Olli Toppeta (they/them) is a librarian, curator, and community organizer in Seattle, WA, where they work as an academic librarian and professor, having graduated from Pratt in 2022 with an MS in Library Science and MA in the History of Art and Design. Topetta’s work is dedicated to sharing stories, creations, and visions that oppose colonial, cisheteropatriarchical, and white supremacist ideologies. To that end, their librarianship centers student-focused collection development, prioritizing accessible content of radical, liberation-minded perspectives. Art historically, their research interests lie at the intersections of queerness, visual culture, political awakenings, and collective meaning-making. In their personal political praxis, they engage heavily with the criminal legal system, through projects providing reference services to incarcerated individuals and assisting in creating spaces for the trans community within the Washington state prison system. In all aspects of their work, they hope to contribute threads to the larger tapestry of queer (art) histories and futures.

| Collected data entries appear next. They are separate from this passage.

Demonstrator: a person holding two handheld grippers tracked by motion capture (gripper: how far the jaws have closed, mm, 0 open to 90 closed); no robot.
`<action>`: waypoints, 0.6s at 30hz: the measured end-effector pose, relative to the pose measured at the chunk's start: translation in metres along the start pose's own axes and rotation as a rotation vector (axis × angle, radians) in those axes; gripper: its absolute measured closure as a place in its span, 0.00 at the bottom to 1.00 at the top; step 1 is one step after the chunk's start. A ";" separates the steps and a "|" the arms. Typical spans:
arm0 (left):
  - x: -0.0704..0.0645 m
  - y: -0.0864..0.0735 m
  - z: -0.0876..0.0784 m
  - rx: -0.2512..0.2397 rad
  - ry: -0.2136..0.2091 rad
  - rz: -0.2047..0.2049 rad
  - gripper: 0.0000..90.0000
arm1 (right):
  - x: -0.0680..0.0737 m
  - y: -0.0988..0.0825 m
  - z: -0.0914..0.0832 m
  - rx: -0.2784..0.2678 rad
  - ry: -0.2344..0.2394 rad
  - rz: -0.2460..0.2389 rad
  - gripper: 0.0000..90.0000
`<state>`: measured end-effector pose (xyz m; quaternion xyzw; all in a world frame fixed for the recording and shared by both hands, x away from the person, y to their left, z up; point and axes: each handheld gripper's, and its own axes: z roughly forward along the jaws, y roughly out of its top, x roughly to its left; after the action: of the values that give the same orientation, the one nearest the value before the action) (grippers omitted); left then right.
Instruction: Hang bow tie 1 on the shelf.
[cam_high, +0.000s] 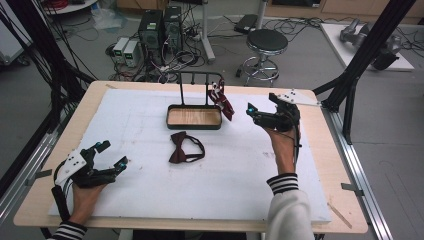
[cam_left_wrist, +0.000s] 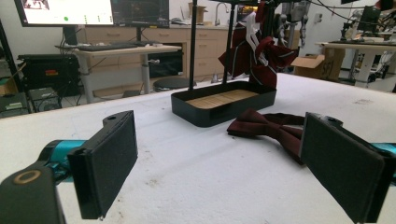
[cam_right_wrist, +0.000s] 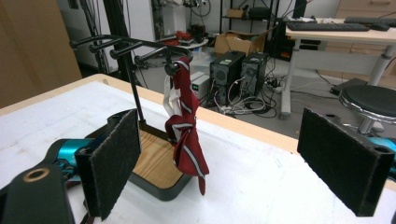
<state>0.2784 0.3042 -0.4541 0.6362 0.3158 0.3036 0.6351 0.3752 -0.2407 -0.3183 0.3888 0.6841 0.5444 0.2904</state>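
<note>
A black rack (cam_high: 200, 82) with pegs rises from a wood-floored tray (cam_high: 194, 118) at the back middle of the white mat. A striped red bow tie (cam_high: 222, 101) (cam_right_wrist: 186, 135) (cam_left_wrist: 256, 51) hangs from the rack's right end peg. A plain maroon bow tie (cam_high: 184, 147) (cam_left_wrist: 273, 128) lies flat on the mat in front of the tray. My right gripper (cam_high: 260, 111) (cam_right_wrist: 233, 158) hovers open just right of the hanging tie, empty. My left gripper (cam_high: 111, 154) (cam_left_wrist: 224, 158) rests open near the front left, well left of the maroon tie.
The white foam mat (cam_high: 150, 185) covers most of a wooden table (cam_high: 330, 200). Behind the table stand a round stool (cam_high: 266, 42), computer towers (cam_high: 160, 27) and floor cables. Black frame posts (cam_high: 360, 55) rise at the right and left edges.
</note>
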 end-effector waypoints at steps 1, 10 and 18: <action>0.000 0.000 0.000 0.000 0.000 0.000 0.13 | 0.000 -0.001 -0.004 -0.009 -0.001 0.005 0.14; 0.000 0.000 0.000 -0.005 -0.002 -0.003 0.13 | 0.004 -0.009 -0.031 -0.067 0.016 -0.008 0.14; 0.000 0.000 -0.001 -0.010 -0.006 0.000 0.13 | 0.011 -0.019 -0.040 -0.091 0.038 -0.023 0.14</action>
<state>0.2778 0.3046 -0.4544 0.6338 0.3123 0.3034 0.6393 0.3320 -0.2539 -0.3270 0.3569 0.6686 0.5789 0.3009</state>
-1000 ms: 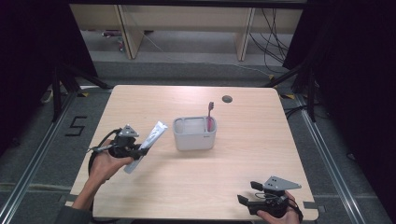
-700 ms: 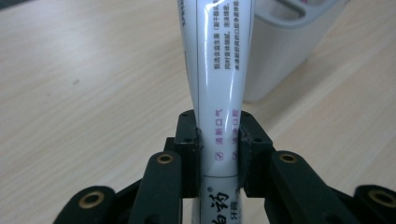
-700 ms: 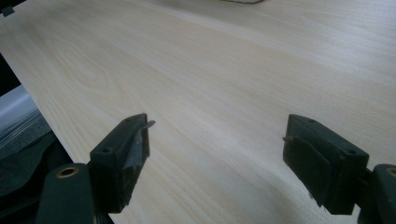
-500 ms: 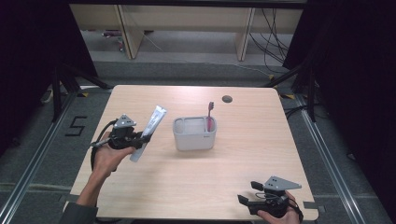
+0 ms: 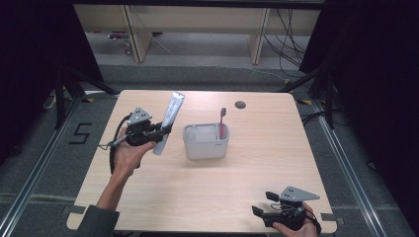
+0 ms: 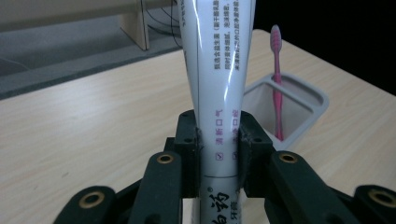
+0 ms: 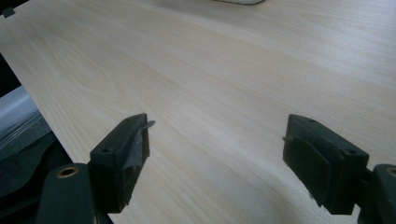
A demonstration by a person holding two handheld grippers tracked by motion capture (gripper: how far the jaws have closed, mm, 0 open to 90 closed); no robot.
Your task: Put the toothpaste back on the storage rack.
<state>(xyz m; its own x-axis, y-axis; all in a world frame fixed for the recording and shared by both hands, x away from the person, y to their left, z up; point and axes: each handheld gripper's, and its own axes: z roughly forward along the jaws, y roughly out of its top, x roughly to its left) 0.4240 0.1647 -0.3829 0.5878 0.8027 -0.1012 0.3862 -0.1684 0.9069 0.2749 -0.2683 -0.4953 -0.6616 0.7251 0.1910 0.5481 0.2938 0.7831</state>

Cassils is an Associate Professor in the Fine Arts Department at Pratt. For a recent solo exhibition, SITE Santa Fe described their work this way: “Cassils’s work positions their body as both the raw material and protagonist of their performances. For the Canadian-born, New York- and Los Angeles-based artist, performance is a form of social sculpture, reflecting how bodies are shaped by external forces and social expectations. Cassils’s art contemplates the history(s) of LGBTQI+ violence, representation, struggle, survival, and empowerment. Employing a myriad of visual tactics—outlines and silhouettes, solar exposures, retinal burns, flashes, and Rorschach devices—the artist aims to complicate the conditions of trans visibility in a moment of heightened violence.” Cassils has also performed or exhibited at the Banff Center in Canada, the Victoria Albert Museum in England, and Ronald Feldman Gallery in New York, among other venues. They are the recipient of a Guggenheim, fellowships from the Rockefeller Foundation and United States Artists, and a Creative Capital award.